For all other parameters, use their default values.

Similar to the previous LSA(), Skipgram() should return

- **embeddings**: A matrix with size $v\times k$ that contains all the word embeddings
- **vocab**: A Python dict with size $v$ that maps an index to the corresponding word

To get the word embeddings and vocab from fasttext, you need to understand [some functions](https://pypi.org/project/fasttext/#api) provided by the `model` object in the fasttext.

In [7]:
!pip install fasttext



In [9]:
# TODO: add necessary packages here
import fasttext

def Skipgram(fname = "embeddings/imdb-small.txt.filtered", ws=3, dim=50, neg=5):
    # ------------------------------------------
    # TODO: add your code here

    model = fasttext.train_unsupervised(str(fname), model='skipgram', ws=ws, dim=dim, neg=neg)

    embeddings = model.get_output_matrix()
    vocab = model.get_words()

    vocab = {word: index for index, word in enumerate(vocab)}

    # ------------------------------------------
    return embeddings, vocab


### 2.3 Put all together

Run the following code blocks to get word embeddings from two different methods. It may take a couple of minutes to compute both embeddings.

In [10]:
embeddings_lsa, vocab_lsa = LSA()
print("The LSA embedding matrix shape = {}".format(embeddings_lsa.shape))
print("The LSA vocab size = {}".format(len(vocab_lsa)))
embeddings_sg, vocab_sg = Skipgram()
print("The Skipgram embedding matrix shape = {}".format(embeddings_sg.shape))
print("The Skipgram vocab size = {}".format(len(vocab_sg)))

Read 10001 sentences
The LSA embedding matrix shape = (16382, 50)
The LSA vocab size = 16382
The Skipgram embedding matrix shape = (16383, 50)
The Skipgram vocab size = 16383


The following code will serve as the sanity check that `vocab_lsa` and `vocab_sg` contain the same words

In [11]:
lsa_word_set = set([item[0] for item in vocab_lsa.items()])
sg_word_set = set([item[0] for item in vocab_sg.items()])
sym_diff = lsa_word_set.symmetric_difference(sg_word_set)

if len(sym_diff) == 0:
    print("vocab_lsa and vocab_sg contain the same words!")
else:
    print("The word that only appear in one vocab: {}".format(sym_diff))

The word that only appear in one vocab: {'</s>'}


If the only word from the `symmetric_difference()` function is `</s>`, then your implementation should be fine. (`</s>` was added by `fasttext` automatically to the end of each text.)

## 3. Evaluation (5 points)

In this homework, we will only use intrinsic evaluation.

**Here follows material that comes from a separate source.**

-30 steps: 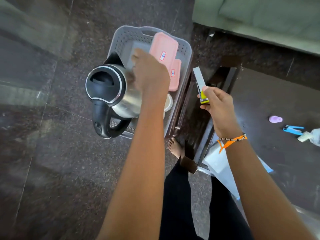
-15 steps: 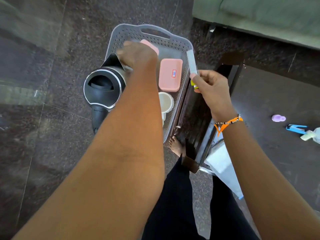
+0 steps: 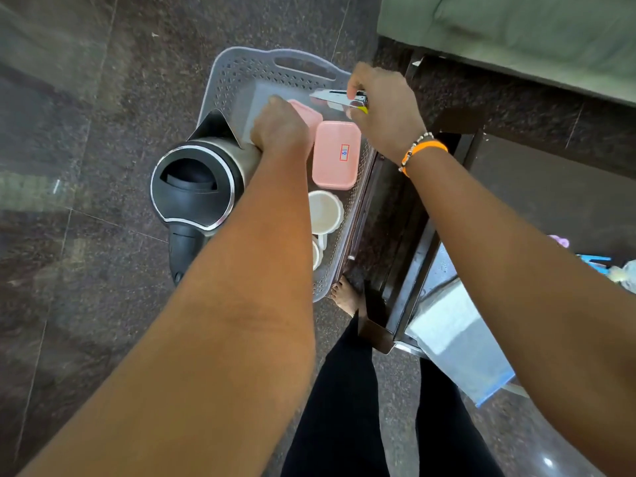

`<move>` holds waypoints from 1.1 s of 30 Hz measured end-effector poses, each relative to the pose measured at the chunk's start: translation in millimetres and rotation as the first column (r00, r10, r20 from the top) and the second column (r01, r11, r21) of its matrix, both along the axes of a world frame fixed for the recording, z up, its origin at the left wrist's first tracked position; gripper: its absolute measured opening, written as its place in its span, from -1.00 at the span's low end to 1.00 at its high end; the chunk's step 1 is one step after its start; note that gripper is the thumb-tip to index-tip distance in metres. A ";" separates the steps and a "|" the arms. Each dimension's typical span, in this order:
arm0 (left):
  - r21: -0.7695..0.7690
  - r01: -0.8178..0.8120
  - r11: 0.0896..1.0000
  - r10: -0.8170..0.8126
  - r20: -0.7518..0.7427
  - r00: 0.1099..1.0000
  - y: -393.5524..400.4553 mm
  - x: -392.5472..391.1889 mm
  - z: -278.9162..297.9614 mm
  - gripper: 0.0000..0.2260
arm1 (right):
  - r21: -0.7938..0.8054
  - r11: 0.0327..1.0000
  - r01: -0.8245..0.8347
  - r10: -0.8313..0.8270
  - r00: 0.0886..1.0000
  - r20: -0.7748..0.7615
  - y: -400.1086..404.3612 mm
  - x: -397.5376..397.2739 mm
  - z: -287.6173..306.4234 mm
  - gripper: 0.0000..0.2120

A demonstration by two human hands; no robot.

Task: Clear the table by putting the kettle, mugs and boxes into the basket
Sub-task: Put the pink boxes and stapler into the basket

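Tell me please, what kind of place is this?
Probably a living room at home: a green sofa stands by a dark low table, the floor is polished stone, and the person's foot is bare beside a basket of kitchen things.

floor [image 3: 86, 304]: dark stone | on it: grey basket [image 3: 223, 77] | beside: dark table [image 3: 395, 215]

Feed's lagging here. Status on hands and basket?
Left hand grips kettle over basket. Right hand holds stapler above it. Pink boxes, mugs inside.

Boxes [image 3: 336, 155], mugs [image 3: 325, 211] in basket [image 3: 230, 74].
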State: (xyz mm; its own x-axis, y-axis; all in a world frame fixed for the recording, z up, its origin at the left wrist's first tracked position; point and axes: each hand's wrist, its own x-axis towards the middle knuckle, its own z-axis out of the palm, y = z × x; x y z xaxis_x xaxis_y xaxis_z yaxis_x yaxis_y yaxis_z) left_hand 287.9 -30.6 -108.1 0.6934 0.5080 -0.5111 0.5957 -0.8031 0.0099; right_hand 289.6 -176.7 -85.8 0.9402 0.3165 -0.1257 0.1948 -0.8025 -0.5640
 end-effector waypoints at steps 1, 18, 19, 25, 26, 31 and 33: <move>-0.011 -0.008 1.000 0.008 0.003 1.000 0.2 0.5 -1.7 -0.66 | -0.035 0.999 -0.029 0.029 1.000 -0.005 1.3 1.8 -3.3 -0.80; -0.289 0.106 0.951 -0.075 0.116 0.990 -4.1 -1.8 0.4 -0.69 | -0.409 0.906 -0.112 0.078 0.992 -0.098 10.9 15.2 -17.5 -0.71; -0.295 0.099 0.950 -0.067 0.119 0.991 -5.7 -2.5 1.2 -0.67 | -0.400 0.909 -0.114 0.076 0.991 -0.111 11.9 14.1 -18.3 -0.69; -0.286 0.095 0.953 -0.070 0.096 0.993 -6.6 -4.3 2.3 -0.67 | -0.257 0.911 -0.323 0.262 0.934 -0.245 9.2 23.5 -13.5 -0.50; -0.290 0.096 0.952 -0.069 0.103 0.992 -6.1 -4.7 2.4 -0.68 | -0.248 0.905 -0.346 0.279 0.922 -0.267 9.3 29.2 -12.0 -0.48; -0.311 0.065 0.948 -0.029 0.119 0.992 -8.6 -8.9 3.8 -0.68 | -0.179 0.877 -0.446 0.355 0.852 -0.385 19.1 35.0 -7.8 -0.43; -0.322 0.055 0.945 -0.015 0.124 0.992 -8.6 -9.8 4.9 -0.68 | -0.181 0.854 -0.488 0.383 0.824 -0.417 22.2 30.6 -8.7 -0.49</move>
State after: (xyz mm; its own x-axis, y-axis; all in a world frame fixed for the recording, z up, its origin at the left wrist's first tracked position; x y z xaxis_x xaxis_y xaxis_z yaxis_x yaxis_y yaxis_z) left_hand 278.2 -39.2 -103.1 0.7732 0.3030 -0.5571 0.5459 -0.7650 0.3417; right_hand 320.3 -154.6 -94.5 0.5846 0.5860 -0.5611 0.3909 -0.8094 -0.4382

Specifically, for a list of predefined word pairs with their similarity scores, the evaluation is to calculate the correlation between the predefined similarity scores and the cosine similarity scores based on word embeddings. The higher the correlation, the better the quality of word embeddings.

In [12]:
def load_wordpairs(fname = "embeddings/word-pairs.txt", vocab=None):
    records = {}
    with open(fname) as fin:
        for line in fin:
            items = line.strip().split(",")
            if (items[1] in vocab) and (items[2] in vocab): # make sure both words in the vocab
                records[(items[1],items[2])] = float(items[3])
    print("Load {} pairs of words for evaluation".format(len(records)))
    return records

### 3.1 Word similarity correlation (2 points)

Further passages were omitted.